Les kakis de Monique

2018
57x29 cm | Vase chinois début XXème cassé en 10 morceau, décor éffacé par sablage, recollage à 1250°C, texte et dessin sérigraphie petit feu (800°C)

Les soirs d’été, Monique dort très mal, son estomac démange,
elle a de la sueur au bout des doigts et une terrible faim qui la dévore de
l’intérieur.
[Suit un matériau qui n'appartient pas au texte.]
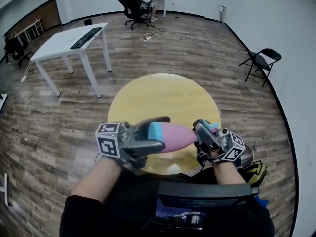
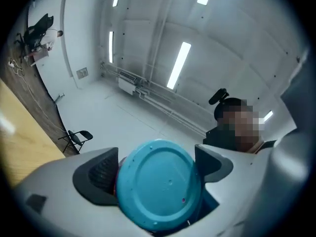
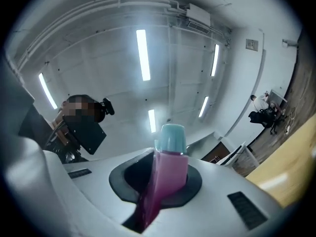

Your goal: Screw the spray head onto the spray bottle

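In the head view my left gripper (image 1: 156,132) holds the spray bottle (image 1: 175,138) level above the near edge of the round yellow table (image 1: 163,95). The bottle is pink with a blue base. In the left gripper view that blue base (image 2: 160,184) fills the gap between the fingers (image 2: 101,174). My right gripper (image 1: 203,133) is shut on the pink spray head (image 1: 211,127). Its teal tip (image 3: 172,138) stands up between the jaws in the right gripper view. The bottle's narrow end meets the spray head; the joint itself is hidden.
A white desk (image 1: 64,41) with a keyboard stands at the back left. A black folding chair (image 1: 260,60) is by the right wall. A person sits in an office chair (image 1: 133,6) far back. A yellow-black bag (image 1: 254,172) lies by my right side.
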Demonstrator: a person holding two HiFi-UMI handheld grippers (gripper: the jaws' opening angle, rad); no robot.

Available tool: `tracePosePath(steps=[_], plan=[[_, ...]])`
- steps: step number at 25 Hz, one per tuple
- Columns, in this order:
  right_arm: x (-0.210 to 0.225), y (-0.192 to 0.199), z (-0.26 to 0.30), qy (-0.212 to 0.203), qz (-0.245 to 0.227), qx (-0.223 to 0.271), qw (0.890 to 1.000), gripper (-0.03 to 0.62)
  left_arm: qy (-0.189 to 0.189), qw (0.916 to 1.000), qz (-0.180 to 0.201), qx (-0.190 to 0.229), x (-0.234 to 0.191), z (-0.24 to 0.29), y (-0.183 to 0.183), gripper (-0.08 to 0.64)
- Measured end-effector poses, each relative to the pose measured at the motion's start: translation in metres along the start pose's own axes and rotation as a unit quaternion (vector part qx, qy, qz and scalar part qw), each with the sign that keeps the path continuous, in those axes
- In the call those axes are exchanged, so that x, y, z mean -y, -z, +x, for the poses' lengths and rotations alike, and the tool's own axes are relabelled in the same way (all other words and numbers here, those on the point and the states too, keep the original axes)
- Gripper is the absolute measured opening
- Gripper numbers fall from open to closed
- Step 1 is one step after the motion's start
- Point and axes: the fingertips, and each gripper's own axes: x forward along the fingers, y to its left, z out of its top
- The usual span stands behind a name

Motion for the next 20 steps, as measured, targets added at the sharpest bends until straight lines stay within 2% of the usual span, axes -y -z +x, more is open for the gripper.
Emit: tracePosePath(steps=[3,5,8,10,12,16,20], plan=[[-0.010,-0.001,0.017,0.002,-0.082,-0.048,0.995,0.029,-0.021,0.9998,-0.004,-0.007,-0.006,-0.001,-0.004,0.525],[-0.016,-0.001,0.028,0.004,-0.114,-0.078,0.990,0.029,-0.036,0.9991,0.010,-0.017,-0.009,0.002,-0.003,0.523],[-0.011,-0.004,0.037,0.009,-0.072,-0.089,0.993,0.029,-0.047,0.9953,0.052,-0.066,-0.004,0.005,0.001,0.529],[-0.009,-0.005,0.044,0.006,-0.037,-0.092,0.995,0.032,-0.054,0.9877,0.093,-0.113,0.004,0.006,0.005,0.529],[-0.009,-0.004,0.047,0.001,-0.016,-0.096,0.995,0.035,-0.063,0.9792,0.129,-0.143,0.009,0.007,0.011,0.528],[-0.001,-0.002,0.047,-0.002,0.012,-0.099,0.995,0.038,-0.080,0.9712,0.163,-0.154,0.007,0.007,0.014,0.528],[0.001,0.010,0.052,-0.002,0.018,-0.105,0.994,0.040,-0.089,0.9617,0.192,-0.175,0.007,-0.005,0.020,0.529]])
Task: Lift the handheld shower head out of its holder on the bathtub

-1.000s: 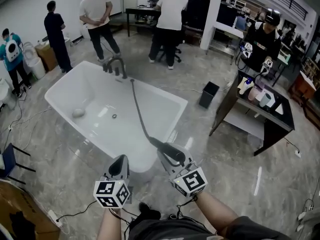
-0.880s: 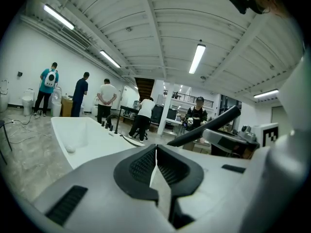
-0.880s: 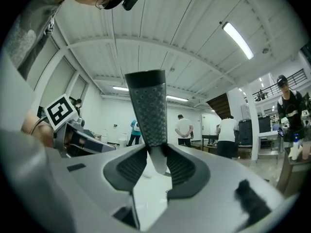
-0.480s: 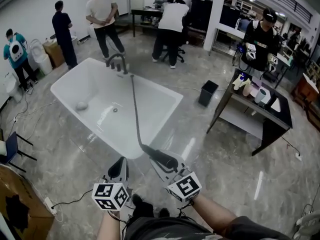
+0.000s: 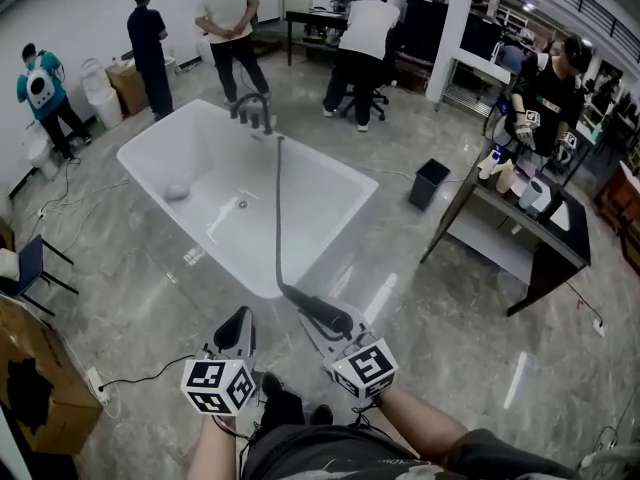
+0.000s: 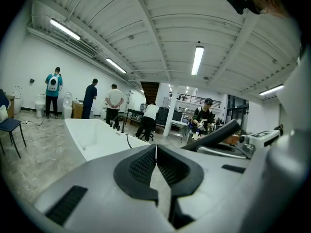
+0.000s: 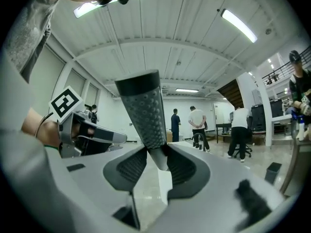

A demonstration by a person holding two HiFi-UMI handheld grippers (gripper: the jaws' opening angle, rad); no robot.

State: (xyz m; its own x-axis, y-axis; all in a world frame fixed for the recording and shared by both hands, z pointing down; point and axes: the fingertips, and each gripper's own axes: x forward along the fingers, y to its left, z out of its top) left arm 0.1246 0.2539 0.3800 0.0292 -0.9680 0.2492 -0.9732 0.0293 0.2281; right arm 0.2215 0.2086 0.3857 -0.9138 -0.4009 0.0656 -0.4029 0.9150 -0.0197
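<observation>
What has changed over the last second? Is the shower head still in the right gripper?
The right gripper and left gripper have drawn back from the bathtub, now farther off in the head view. The shower head came away with them, and its hose now trails past the tub's near corner. Unchanged: right shut on the shower head, left shut and empty.

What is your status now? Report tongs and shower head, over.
Left tongs shut, empty. Right tongs shut on shower head. It is clear of bathtub, hose trailing back. No obstacle near.
</observation>
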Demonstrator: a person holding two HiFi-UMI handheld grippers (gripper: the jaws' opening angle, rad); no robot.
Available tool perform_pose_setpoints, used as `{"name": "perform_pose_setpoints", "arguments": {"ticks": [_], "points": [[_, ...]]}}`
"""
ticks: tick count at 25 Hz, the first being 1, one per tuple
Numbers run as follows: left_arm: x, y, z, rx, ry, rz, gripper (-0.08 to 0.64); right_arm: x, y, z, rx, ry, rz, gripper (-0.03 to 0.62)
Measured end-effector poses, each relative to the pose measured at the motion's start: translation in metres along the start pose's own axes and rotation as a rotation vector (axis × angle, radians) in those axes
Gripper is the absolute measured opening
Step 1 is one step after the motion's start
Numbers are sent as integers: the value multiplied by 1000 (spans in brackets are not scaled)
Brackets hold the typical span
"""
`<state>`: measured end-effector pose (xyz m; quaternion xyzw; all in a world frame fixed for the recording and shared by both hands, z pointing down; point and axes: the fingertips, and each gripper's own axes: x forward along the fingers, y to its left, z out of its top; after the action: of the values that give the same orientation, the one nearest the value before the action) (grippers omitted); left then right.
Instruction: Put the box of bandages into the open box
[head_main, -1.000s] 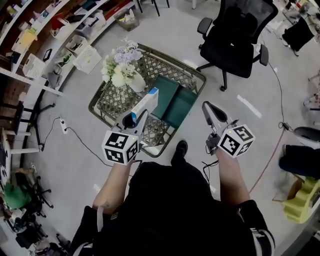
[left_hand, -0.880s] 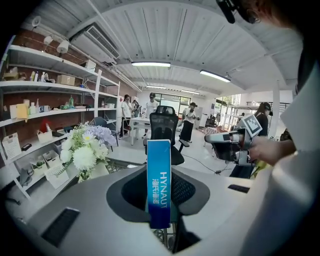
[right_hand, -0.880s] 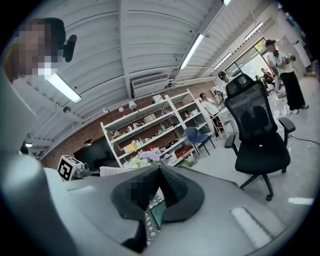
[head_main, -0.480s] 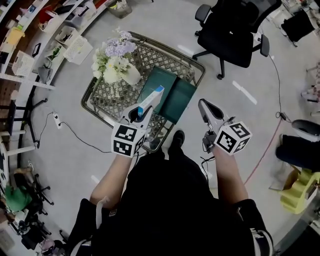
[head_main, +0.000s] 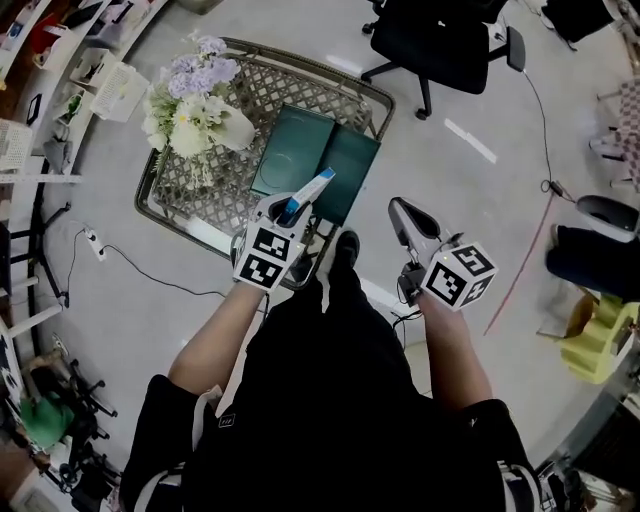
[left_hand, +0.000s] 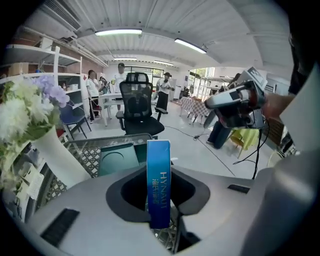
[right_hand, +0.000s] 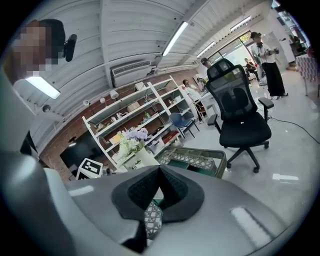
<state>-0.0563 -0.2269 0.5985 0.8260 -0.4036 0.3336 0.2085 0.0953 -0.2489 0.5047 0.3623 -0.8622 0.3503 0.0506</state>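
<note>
A slim blue and white box of bandages (head_main: 311, 193) is clamped upright in my left gripper (head_main: 292, 209), which is shut on it. It hangs over the near edge of the open dark green box (head_main: 289, 149), whose lid (head_main: 351, 171) lies flat to the right. In the left gripper view the bandage box (left_hand: 159, 185) stands between the jaws of that gripper (left_hand: 159, 202), with the green box (left_hand: 117, 159) beyond it. My right gripper (head_main: 401, 216) floats right of the table, shut and empty, and its jaws (right_hand: 160, 172) meet at a point.
The green box rests on a wicker-topped table (head_main: 200, 188) with a metal rim. A vase of white and purple flowers (head_main: 193, 104) stands at its left end. A black office chair (head_main: 440, 40) is behind. Shelves line the left side, and a cable (head_main: 130, 262) crosses the floor.
The view has closed in on the table. My left gripper has carried the bandage box from beside the green box's left side to its near edge. The right gripper has kept its place.
</note>
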Motion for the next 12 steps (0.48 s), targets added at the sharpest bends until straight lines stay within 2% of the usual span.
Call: {"name": "perform_pose_setpoints", "arguments": {"ticks": [8,12], "points": [[47,-22,-28,155,90,-93,81,-10,-9,-19,30,6,-54,9],[58,-27,-34,291,122,-107,81,-15,-10,-21,43,-7,-76,10]]}}
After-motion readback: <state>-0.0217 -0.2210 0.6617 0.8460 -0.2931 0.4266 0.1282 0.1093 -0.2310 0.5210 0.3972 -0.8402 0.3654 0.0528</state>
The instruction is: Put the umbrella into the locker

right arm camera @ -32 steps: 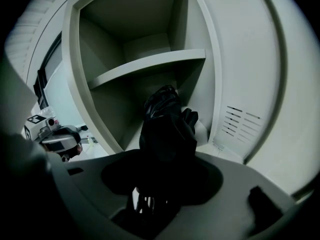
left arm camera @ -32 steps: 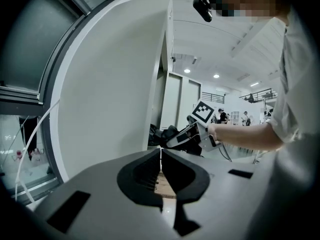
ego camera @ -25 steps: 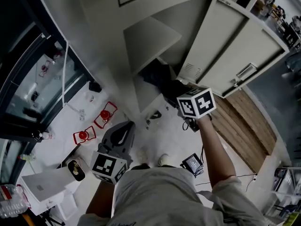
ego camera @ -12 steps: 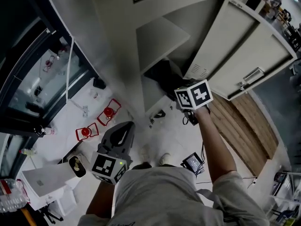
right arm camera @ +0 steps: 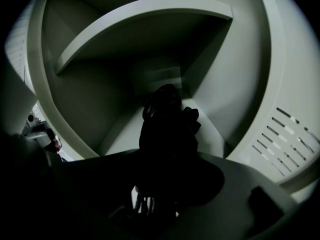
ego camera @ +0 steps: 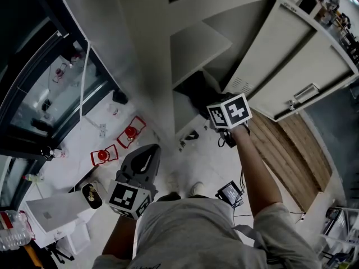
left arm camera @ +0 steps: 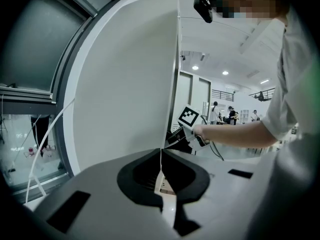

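The right arm [ego camera: 253, 167] stretches forward and down. The right gripper [right arm camera: 157, 184] has its jaws clamped on the black folded umbrella [right arm camera: 167, 119], which pokes into the open locker [ego camera: 275, 43] beneath its shelf [ego camera: 199, 43]. The left gripper [left arm camera: 161, 184] is held low near the body, jaws pressed together and empty.

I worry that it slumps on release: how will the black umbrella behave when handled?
The umbrella has bunched fabric, so it is probably floppy. The right tongs hold it, apparently by one end, which suggests it is light. Its lumpy folds likely won't roll.
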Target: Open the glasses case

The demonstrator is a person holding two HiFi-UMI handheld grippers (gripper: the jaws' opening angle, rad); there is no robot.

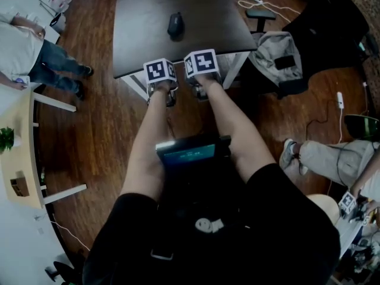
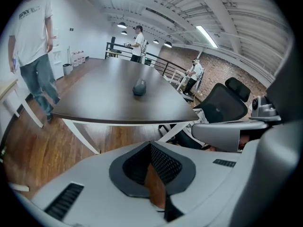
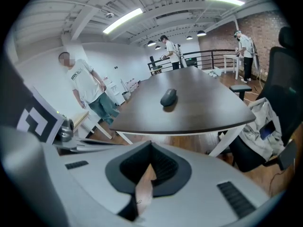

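Note:
The glasses case (image 1: 175, 24) is a dark oval shape lying shut on the dark table (image 1: 142, 40), near the table's middle. It also shows in the left gripper view (image 2: 139, 87) and in the right gripper view (image 3: 168, 97), well ahead of both grippers. My left gripper (image 1: 159, 71) and right gripper (image 1: 202, 63) are side by side at the table's near edge, above the wooden floor. The left gripper (image 2: 151, 148) has its jaws closed together with nothing in them. The right gripper (image 3: 150, 148) is the same, jaws together and holding nothing.
A person in a white shirt (image 1: 35, 58) stands left of the table. To the right, an office chair (image 1: 309, 34) carries a grey jacket (image 1: 276, 55). A seated person's leg (image 1: 326, 156) is at the far right. White cables (image 1: 339, 108) lie on the floor, and a light wooden desk (image 1: 18, 153) is at the left.

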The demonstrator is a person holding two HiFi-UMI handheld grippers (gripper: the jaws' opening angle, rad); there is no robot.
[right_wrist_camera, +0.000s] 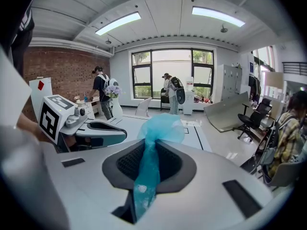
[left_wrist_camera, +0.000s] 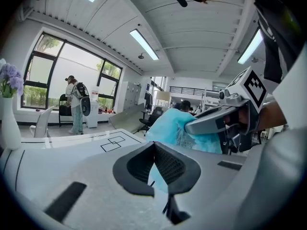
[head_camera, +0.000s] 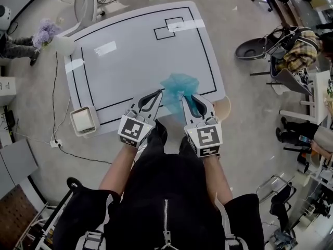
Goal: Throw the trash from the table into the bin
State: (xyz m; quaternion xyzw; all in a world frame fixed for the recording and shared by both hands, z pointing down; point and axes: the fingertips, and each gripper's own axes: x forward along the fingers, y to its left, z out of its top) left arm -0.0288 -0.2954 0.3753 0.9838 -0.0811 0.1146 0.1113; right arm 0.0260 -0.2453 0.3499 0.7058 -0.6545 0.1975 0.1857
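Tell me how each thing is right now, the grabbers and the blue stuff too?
blue wrap: crumpled, pinched at one end.
right gripper: shut on the blue wrap.
left gripper: jaws together, nothing clearly held.
white bin: upright beside the table, top open.
flower vase: upright on the table.

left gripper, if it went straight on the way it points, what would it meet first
Probably the crumpled teal plastic sheet held by the right gripper, just beyond the left gripper; depth is unclear.
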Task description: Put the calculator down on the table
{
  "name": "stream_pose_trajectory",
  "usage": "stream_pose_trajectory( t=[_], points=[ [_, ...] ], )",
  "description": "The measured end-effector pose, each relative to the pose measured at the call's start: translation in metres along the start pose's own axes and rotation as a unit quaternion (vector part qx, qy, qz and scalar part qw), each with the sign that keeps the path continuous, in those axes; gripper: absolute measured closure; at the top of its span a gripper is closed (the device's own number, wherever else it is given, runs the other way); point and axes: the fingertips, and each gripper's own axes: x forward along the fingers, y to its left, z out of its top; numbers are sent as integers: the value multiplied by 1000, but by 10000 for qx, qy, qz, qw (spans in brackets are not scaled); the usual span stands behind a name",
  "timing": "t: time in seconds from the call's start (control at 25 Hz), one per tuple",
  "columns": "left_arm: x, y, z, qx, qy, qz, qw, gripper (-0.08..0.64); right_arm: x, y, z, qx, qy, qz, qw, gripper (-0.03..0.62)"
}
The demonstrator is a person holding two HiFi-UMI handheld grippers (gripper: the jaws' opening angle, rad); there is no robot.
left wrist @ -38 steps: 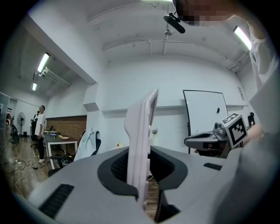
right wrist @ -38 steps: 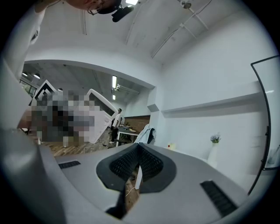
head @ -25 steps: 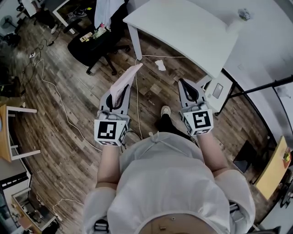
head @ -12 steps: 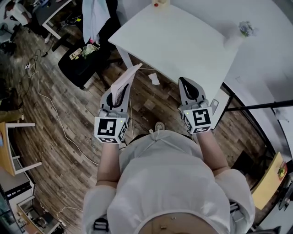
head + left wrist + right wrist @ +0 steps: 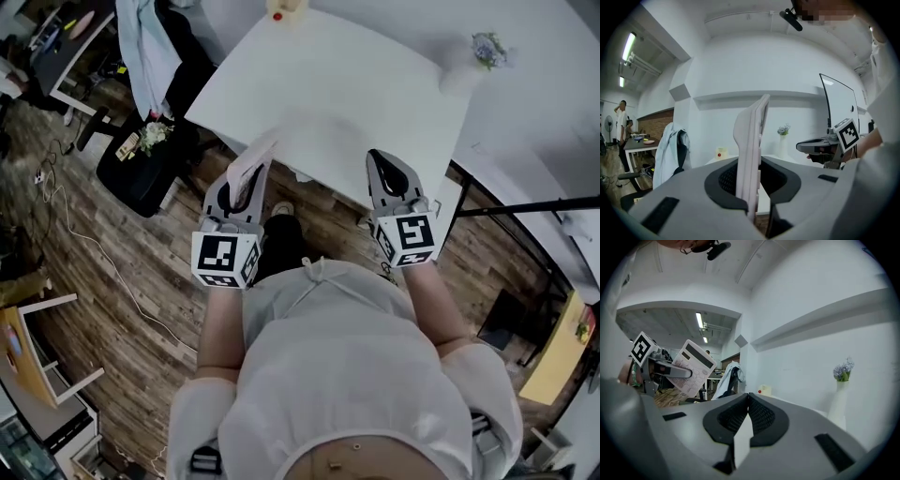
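My left gripper (image 5: 242, 187) is shut on a pale pink calculator (image 5: 253, 159), which stands on edge between the jaws and sticks out over the near edge of the white table (image 5: 356, 94). The left gripper view shows the calculator (image 5: 751, 140) edge-on, upright, clamped at its lower end. My right gripper (image 5: 392, 176) is shut with nothing in it, level with the left one at the table's edge. From the right gripper view, the calculator (image 5: 693, 365) tilts in the left gripper (image 5: 665, 369), keys visible.
A vase of flowers (image 5: 476, 52) stands at the table's far right and a small yellow box (image 5: 286, 9) at its far edge. A black chair (image 5: 141, 169) and a hanging jacket (image 5: 150, 47) are to the left. Cables lie on the wood floor.
The person has walked up to the table; both grippers have moved from over the floor to its near edge. The calculator stays clamped in the left gripper.
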Motion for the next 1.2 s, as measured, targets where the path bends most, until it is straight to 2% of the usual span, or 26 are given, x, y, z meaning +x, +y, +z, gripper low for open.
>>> stream_pose_trajectory(
  t=[0.32, 0.6, 0.8, 1.04, 1.2],
  points=[
    [108, 39, -2, -45, 258, -912, 9955, 472, 67, -40, -4, -32, 243, -697, 9973, 586],
    [191, 75, -25, -117, 737, -1694, 9827, 472, 128, -56, -12, -48, 477, -1210, 9915, 586],
    [234, 84, -59, -418, 1248, -2321, 9637, 472, 155, -64, -36, 175, 746, -1612, 9839, 586],
    [274, 82, -101, -529, 1809, -2741, 9430, 471, 176, -72, -58, 394, 1008, -1941, 9750, 586],
    [290, 73, -125, -951, 2206, -3053, 9215, 472, 181, -76, -77, 565, 1195, -2123, 9682, 586]
  ],
)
Monique pense aux kakis de son jardin,
et à son Robert.

Ils se sont rencontrés dans les années septante, quand il a fertilisé son jardin
pour planter un verger.
Sa pépinière avait les plus grosses plantes du sud-ouest.
Et dans l’import de poteries chinoises, jolies et pas chères, Robert faisait sa
marge.
Monique adorait ses grands vases, son pavillon en était rempli.
Ils arrivaient par Marseille, dans des caisses en bois, protégés
par des tas de feuilles mortes pleines de bestioles crevées.
Vers la fin du siècle, quand Robert est mort, un importateur véreux
a repris l’affaire.
Monique prend soin quotidiennement de leur amour,
et dorlote le plaqueminier.
Maintenant, les cendres de Robert sont sous le kaki, comme promis.
Chaque automne en dévorant ses fruits pleins de soleil, Monique s’apaise, et
noie sa douleur dans les fruits de son Robert.

Été 2003

La chaleur est devenue si forte que les pots de la pépinière
cassent avec le choc thermique de la clim’.
Les feuilles mortes grouillent de bestioles dans les caisses
des poteries, ça dégoute.≠
Le pavillon de Monique, de l’autre côté de l’autoroute, ressemble
à un mirage avec le gaz qui se dégage de l’asphalte.
Ça fait si sec que Monique doit arroser jusqu’à épuisement
pour éviter de perdre toute sa récolte.
Elle fait les cent pas entre le robinet, l’étendoir et les plantes
du jardin. A chaque fois, deux arrosoirs remplis de flotte.
Toute cette eau qu’elle donne à son arbre, elle oublie de la mettre dans sa
bouche.
Morte de chaleur et de fatigue, elle a rejoint Robert
sous le plaqueminier cet été-là.

Elle n’a pas vu ses enfants tomber au sol, elle a été dévorée
par la nuit.
Et ils sont tombés, bien mûrs, cet automne-là, gorgés par le soleil, nappés de
leur couleur orange vif.
Ils ont nourri de nouvelles tueuses, cachées dans les feuilles mortes des
poteries, qui, le coeur gavé de sucre, se sont empressées
de s’enterrer dans la tiédeur du sol, hideuses et repues.

Elles se sont endormies entre Monique et Robert pour l’hiver,
avant de s’étendre vers d’autres arbres, pondre leurs enfants tueurs.